Although the clinical development of anti-TNF agents in Crohn’s disease has clearly outpaced the progress in UC, a lot of progress has been achieved in recent years. The role of anti-TNF in the effector phase of the inflammatory reaction in both UC and Crohn’s disease provides a scientific rationale to investigate the therapeutic potential of anti-TNF agents in UC. However, the initial data obtained in retrospective and prospective open-label trials yielded conflicting results. More recently, data from two large, controlled trials with infliximab in patients with moderate to severe UC has clearly shown clinical efficacy of the antibody to induce clinical response and remission short term and long term, to induce and maintain mucosal healing, and to spare steroids. Moreover, the first fully conducted, randomized controlled trial in patients with fulminant steroid-refractory UC has demonstrated that infliximab is efficacious at inducing clinical improvement and at preventing colectomy. Outstanding issues in patients with fulminant colitis are associated with the relative role of infliximab and cyclosporine in medical management. In general, it appears that the same rules for timing of infliximab and cyclosporine therapy should be followed (initiation after 3–5 days of unsuccessful intravenous steroid therapy). No trials comparing the relative efficacy of both drugs are available at present. Also, data on the use of infliximab in patients failing cyclosporine or vice versa are extremely scant. Theoretical concerns have arisen about the long half-life of a monoclonal antibody in patients considered for additional immunosuppressive therapy, but prospective safety data are lacking.
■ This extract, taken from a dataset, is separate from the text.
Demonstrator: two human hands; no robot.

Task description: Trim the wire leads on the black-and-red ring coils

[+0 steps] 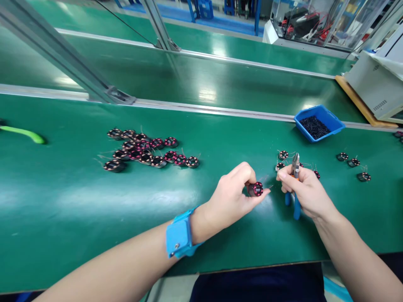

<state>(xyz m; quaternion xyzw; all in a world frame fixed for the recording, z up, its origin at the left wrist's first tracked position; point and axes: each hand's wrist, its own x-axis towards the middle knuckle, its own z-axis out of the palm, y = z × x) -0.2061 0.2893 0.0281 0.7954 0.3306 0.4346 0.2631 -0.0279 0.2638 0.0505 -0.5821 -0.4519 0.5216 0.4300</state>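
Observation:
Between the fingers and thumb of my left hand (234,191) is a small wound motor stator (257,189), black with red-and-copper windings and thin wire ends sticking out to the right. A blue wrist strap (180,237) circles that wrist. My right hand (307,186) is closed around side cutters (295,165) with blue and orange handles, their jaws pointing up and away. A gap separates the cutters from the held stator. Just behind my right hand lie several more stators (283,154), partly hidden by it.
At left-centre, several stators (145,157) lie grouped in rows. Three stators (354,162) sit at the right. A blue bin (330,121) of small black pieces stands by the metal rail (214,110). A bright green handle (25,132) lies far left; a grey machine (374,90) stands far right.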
Since the patient population included in the large ACT-1 and ACT-2 trial was quite heterogeneous, a more broad population may be eligible for treatment. It is clear that 5-aminosalicylates will remain first-line therapy for mild to moderate UC. Patients with moderate disease failing oral corticosteroids, who are dependent on corticosteroids, or who are considered for their second course of steroids within 6 months after failing the previous course should be considered for infliximab therapy. Previous antimetabolite therapy should not prevent infliximab therapy since in ACT-1 and ACT-2 such patients were clearly responding. Although not all patients achieve clinical remission with infliximab, it should influence clinical practice particularly in patients with refractory disease. No new safety issues specific for UC patients have arisen from the combined experience reported in the literature, but the side effect profile of anti-TNF agents should be known to every clinician using this potent therapy.
Professor Van Assche has received honoraria from Schering-Plough, Centocor, Abbott, and UCB, and has received grants from Abbott, Schering-Plough, and Centocor. He has served as a consultant and on advisory boards for PDL Biopharma, Novartis, and Shire.